Carla Gallegos-Ortega’s homemade salsas were a hit with family and friends for as long as she can remember. In 2017, she entered the Salsa Festival in Albuquerque’s Old Town and enlisted her daughter and a few friends to help her produce 16 gallons of salsa in an outdoor tent.
She left that festival with an award and the ambition to become a food entrepreneur.
Later that same year, she discovered The Mixing Bowl, a commercial kitchen that offers a food-business incubation program and hourly kitchen rental. By June 2018, Gallegos-Ortega had a license for her business, New Mexico Sabor; a health department permit; training in best practices; and membership at the commercial kitchen.
She started selling her traditional salsa at local festivals, and today her four-product line is available online and at select grocers and awards keep coming: Her original Traditional Medium Salsa and specialty Chipotle Honey Salsa each won awards from the 2020 Scovie Awards Competition sponsored by Fiery Foods and Barbecue Central.
Even though she also has a full-time job, 2020 was the year Gallegos-Ortega was ready to expand New Mexico Sabor.
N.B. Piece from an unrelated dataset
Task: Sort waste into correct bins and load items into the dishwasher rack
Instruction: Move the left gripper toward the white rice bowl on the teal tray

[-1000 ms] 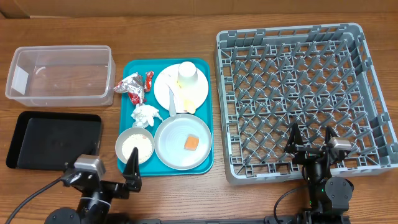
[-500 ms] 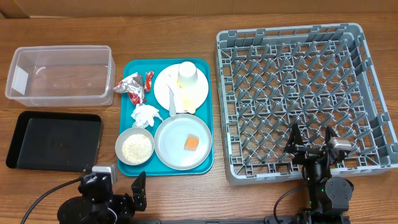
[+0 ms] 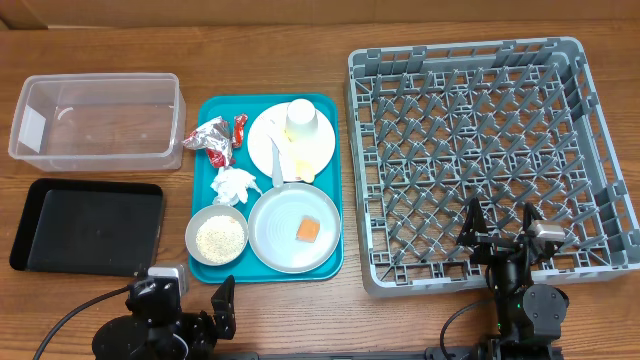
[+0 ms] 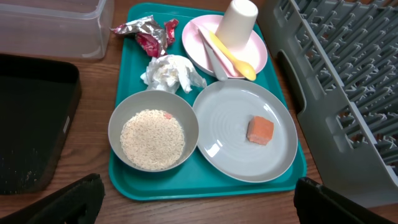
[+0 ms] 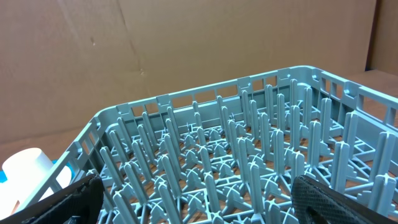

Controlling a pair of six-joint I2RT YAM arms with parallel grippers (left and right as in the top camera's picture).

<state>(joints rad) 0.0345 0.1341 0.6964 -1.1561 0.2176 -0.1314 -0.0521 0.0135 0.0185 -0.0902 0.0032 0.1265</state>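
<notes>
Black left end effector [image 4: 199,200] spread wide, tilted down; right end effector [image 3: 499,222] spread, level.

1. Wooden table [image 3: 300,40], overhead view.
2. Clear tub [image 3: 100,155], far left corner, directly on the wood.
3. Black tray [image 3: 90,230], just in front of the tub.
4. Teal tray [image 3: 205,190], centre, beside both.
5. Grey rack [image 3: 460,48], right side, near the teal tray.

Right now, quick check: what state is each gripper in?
Left gripper: open, holding nothing.
Right gripper: open, holding nothing.
</notes>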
She applied to the New Mexico Small Business Assistance program, which helps businesses facing technical challenges obtain expert advice from two of the state’s national laboratories. Technical assistance from New Mexico Manufacturing Extension Partnership (NM MEP) and several New Mexico universities is offered through cooperative agreements with the labs. Gallegos-Ortega’s business won a grant to work with New Mexico MEP on improving control of her inventory and designing a facility of her own to make production less complicated.
New Mexico MEP Innovation Director Jeff Abrams began by observing Gallegos-Ortega at work in her rented kitchen so he could help her develop an inventory control plan and visualize the layout of her own commercial kitchen. His observations led to immediate changes in production processes.
In the past, canned ingredients were handled multiple times. After ingredients were added to the kettle, cans were set aside to be cleaned for recycling. “Jeff said no, no, no, we should only be touching those cans once,” Gallegos-Ortega said.
Abrams also showed her how to eliminate the multiple steps involved with transferring salsa from the kettle to individual jars before being placed in boxes. “We have less repetition; the first time we put it into practice, we probably cut off an hour of time,” she said. “It cut [costs] in three areas: employee time, kitchen time and equipment rental.”
Abrams created a simple spreadsheet to track inventory used by each of the business’s recipes that minimizes the cash needed for inventory and storage space at the kitchen. Little changes in other parts of the process have also saved kitchen time: defrosting frozen ingredients the night before production so they’re ready to go and streamlining cleanup by hand-washing large containers instead of repeatedly running them through the kitchen’s dishwasher. “There’s little things that we didn’t have to do a lot of training on,” she said.
And that training will pay off when she finds a space of her own.
“He showed me that it is a possibility for me to get my own place,” she said. “I didn’t know how much space I would need, but it’s only 900 to 1,000 square feet. He showed me this is doable.”
Large and small companies alike can access NM MEP services through the NMSBA program, which promotes company growth and economic development in the state.